What needs to be done: Look below for the line containing "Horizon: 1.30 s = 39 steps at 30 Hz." and the line containing "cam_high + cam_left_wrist"; repeat exactly those two lines and all lines between them, and nothing else.

[Data to examine]

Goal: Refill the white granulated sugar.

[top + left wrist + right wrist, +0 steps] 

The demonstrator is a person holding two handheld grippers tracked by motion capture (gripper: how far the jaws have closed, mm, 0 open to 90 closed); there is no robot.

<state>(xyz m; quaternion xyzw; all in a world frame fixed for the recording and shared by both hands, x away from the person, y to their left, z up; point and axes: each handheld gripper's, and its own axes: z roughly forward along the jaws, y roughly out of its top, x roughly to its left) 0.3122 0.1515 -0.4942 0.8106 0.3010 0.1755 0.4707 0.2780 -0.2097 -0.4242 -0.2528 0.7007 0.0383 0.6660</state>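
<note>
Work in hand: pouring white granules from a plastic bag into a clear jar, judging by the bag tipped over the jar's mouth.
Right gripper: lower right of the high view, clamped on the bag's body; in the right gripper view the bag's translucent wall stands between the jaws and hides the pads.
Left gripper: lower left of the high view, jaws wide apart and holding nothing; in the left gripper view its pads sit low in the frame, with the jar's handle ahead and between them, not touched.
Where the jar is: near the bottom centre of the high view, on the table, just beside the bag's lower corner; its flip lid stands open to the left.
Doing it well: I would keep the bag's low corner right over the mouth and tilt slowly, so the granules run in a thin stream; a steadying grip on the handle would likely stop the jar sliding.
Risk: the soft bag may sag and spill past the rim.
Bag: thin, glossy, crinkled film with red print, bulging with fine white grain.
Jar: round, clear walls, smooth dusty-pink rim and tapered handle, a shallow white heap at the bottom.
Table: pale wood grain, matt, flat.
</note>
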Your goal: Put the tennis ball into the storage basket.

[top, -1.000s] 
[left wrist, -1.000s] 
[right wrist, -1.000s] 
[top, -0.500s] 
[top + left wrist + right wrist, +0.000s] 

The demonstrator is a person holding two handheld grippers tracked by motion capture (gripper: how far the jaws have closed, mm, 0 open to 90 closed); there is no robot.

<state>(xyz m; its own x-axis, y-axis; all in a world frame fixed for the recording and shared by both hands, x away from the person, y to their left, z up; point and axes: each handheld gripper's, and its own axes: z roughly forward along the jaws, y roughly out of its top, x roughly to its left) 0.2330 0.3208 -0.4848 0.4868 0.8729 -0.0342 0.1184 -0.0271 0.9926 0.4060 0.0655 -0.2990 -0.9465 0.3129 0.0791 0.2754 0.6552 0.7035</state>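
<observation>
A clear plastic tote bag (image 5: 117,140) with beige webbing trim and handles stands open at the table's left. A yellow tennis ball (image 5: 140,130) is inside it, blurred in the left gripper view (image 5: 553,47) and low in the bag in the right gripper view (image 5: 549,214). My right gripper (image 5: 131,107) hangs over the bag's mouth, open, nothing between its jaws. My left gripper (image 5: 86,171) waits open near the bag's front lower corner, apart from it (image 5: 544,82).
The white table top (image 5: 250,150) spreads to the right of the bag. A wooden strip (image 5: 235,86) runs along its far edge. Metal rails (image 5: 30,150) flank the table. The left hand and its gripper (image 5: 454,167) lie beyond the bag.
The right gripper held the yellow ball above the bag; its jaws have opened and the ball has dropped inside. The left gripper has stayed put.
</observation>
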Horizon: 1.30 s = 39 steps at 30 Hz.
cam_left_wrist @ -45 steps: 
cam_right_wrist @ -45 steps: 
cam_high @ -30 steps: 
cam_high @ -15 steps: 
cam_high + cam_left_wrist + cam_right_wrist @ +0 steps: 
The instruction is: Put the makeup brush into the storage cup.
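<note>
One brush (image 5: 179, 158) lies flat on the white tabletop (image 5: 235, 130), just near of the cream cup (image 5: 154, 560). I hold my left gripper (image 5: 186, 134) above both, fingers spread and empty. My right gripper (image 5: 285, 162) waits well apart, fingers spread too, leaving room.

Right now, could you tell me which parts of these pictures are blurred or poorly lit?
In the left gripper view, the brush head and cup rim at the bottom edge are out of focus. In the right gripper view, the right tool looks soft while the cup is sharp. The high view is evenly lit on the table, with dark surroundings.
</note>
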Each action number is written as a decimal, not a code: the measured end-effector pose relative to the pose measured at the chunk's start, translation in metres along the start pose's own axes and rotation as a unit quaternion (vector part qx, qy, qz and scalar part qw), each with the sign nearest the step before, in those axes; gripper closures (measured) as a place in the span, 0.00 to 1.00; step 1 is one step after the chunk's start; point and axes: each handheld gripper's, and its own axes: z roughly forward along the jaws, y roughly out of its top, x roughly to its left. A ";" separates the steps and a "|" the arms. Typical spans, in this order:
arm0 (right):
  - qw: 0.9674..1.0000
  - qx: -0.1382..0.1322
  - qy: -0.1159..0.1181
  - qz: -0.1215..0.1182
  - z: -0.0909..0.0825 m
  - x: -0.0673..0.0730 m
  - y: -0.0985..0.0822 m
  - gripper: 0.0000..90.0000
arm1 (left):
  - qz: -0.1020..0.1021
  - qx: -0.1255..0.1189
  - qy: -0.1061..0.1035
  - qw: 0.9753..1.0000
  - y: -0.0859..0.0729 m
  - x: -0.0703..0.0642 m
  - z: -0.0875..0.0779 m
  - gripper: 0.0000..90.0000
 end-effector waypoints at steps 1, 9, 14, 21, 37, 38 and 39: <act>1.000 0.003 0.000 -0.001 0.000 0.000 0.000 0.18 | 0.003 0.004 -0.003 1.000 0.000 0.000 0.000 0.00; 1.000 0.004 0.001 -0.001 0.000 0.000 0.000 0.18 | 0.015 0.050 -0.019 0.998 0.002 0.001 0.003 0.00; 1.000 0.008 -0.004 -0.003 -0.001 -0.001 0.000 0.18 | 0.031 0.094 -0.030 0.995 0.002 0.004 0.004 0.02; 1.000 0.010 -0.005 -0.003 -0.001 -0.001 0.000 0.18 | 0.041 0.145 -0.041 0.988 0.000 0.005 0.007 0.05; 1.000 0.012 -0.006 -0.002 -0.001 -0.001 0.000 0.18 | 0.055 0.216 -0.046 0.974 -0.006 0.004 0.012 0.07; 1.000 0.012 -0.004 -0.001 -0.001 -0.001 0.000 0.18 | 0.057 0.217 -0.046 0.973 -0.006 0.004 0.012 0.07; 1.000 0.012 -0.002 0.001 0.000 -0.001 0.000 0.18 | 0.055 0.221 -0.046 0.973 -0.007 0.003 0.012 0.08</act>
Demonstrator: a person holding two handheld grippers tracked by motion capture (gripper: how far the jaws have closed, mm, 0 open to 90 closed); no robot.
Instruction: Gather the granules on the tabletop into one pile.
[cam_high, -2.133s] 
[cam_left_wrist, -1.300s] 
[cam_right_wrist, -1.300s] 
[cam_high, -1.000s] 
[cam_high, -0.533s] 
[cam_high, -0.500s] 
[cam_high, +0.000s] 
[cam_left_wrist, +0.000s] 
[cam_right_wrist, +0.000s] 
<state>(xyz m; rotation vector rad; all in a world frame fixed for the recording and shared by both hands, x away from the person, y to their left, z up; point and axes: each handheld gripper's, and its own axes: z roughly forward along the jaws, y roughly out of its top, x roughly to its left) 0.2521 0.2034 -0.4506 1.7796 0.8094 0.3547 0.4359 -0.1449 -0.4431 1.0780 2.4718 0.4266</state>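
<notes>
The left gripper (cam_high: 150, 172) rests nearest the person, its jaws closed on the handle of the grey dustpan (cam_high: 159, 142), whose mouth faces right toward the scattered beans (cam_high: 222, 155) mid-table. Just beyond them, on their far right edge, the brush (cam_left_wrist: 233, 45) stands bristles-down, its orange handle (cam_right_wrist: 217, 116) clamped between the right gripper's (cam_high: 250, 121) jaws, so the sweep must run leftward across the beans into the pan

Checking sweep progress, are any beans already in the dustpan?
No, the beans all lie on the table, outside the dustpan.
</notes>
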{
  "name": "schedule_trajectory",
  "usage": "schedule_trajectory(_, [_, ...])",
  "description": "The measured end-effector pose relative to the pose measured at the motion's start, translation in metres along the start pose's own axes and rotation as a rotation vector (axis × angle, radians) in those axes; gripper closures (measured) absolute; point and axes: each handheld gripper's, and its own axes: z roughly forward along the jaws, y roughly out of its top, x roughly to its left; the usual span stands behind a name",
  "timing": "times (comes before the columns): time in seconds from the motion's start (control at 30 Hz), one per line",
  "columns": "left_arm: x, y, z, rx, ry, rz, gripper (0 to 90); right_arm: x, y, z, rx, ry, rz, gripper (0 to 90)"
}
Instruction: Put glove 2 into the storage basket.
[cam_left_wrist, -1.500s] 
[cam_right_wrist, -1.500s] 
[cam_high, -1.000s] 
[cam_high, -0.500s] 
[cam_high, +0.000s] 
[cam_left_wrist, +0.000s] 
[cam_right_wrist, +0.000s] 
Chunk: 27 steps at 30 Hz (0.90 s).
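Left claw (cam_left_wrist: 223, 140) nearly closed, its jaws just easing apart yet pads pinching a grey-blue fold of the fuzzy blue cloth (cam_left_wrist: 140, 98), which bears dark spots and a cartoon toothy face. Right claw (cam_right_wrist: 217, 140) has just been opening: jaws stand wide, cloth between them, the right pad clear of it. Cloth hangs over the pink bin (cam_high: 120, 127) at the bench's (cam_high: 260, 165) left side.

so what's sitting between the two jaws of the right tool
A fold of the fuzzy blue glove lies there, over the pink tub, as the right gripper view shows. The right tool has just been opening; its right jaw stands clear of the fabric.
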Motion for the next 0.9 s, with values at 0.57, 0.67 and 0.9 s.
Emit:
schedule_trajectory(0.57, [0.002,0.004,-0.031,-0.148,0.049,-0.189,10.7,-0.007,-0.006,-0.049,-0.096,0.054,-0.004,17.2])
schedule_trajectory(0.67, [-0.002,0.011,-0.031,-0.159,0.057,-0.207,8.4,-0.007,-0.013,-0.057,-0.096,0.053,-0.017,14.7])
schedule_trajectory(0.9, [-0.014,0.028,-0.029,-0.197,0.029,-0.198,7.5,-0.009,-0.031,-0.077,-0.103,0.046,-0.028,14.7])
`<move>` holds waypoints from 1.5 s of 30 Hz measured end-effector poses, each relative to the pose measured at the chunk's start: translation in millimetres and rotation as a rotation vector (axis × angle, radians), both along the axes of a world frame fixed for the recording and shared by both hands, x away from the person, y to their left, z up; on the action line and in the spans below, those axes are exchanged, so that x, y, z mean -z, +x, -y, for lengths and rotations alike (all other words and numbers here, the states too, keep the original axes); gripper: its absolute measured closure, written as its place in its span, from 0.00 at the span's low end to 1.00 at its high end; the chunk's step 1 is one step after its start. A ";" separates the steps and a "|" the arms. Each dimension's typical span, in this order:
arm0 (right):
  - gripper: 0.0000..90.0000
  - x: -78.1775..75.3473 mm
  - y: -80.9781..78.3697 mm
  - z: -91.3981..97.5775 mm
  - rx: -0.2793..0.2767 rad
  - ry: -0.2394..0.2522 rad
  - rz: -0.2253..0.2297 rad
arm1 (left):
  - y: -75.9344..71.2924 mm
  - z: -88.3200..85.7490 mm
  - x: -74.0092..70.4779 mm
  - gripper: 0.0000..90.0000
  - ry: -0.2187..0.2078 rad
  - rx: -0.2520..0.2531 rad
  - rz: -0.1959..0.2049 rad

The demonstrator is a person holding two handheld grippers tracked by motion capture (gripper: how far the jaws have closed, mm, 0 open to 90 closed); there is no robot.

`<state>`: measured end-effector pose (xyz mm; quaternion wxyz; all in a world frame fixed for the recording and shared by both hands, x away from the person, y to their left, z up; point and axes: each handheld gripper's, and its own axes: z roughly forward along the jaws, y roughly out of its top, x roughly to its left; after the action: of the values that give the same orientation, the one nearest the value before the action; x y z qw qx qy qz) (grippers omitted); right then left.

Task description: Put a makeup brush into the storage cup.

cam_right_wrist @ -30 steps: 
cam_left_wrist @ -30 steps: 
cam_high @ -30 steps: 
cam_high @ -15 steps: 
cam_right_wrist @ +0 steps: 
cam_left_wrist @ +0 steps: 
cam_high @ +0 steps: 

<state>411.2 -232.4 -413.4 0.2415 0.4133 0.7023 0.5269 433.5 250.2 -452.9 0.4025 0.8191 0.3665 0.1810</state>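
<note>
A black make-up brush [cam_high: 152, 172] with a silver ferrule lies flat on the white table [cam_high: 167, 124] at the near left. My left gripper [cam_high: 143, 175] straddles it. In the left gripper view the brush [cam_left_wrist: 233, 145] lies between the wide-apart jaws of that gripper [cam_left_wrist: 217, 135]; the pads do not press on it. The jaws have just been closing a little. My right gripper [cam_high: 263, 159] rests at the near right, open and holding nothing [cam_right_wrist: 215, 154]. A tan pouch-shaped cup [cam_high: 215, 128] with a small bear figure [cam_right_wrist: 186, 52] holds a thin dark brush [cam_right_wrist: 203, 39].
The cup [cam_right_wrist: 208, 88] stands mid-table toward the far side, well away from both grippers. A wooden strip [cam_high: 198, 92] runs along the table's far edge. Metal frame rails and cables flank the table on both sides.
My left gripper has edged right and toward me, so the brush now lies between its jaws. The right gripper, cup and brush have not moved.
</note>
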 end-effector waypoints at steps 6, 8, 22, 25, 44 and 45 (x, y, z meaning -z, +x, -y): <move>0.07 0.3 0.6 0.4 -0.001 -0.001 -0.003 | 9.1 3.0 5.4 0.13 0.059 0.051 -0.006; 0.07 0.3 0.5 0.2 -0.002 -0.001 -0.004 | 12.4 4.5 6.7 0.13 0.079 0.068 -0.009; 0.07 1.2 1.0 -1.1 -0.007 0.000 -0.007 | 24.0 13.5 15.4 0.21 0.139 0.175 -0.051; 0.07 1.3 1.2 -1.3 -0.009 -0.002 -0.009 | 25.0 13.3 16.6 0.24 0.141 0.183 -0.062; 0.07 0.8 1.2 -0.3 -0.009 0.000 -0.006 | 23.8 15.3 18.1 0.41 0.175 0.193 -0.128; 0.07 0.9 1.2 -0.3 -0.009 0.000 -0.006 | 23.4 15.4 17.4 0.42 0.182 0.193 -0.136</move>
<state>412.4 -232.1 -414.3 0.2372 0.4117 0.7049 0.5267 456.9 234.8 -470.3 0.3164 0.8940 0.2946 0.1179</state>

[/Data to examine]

Response to the exercise:
Horizon: 1.30 s = 39 steps at 30 Hz.
cam_left_wrist @ -45 steps: 
cam_right_wrist @ -45 steps: 
cam_high @ -30 steps: 
cam_high @ -15 steps: 
cam_high + cam_left_wrist + cam_right_wrist @ +0 steps: 

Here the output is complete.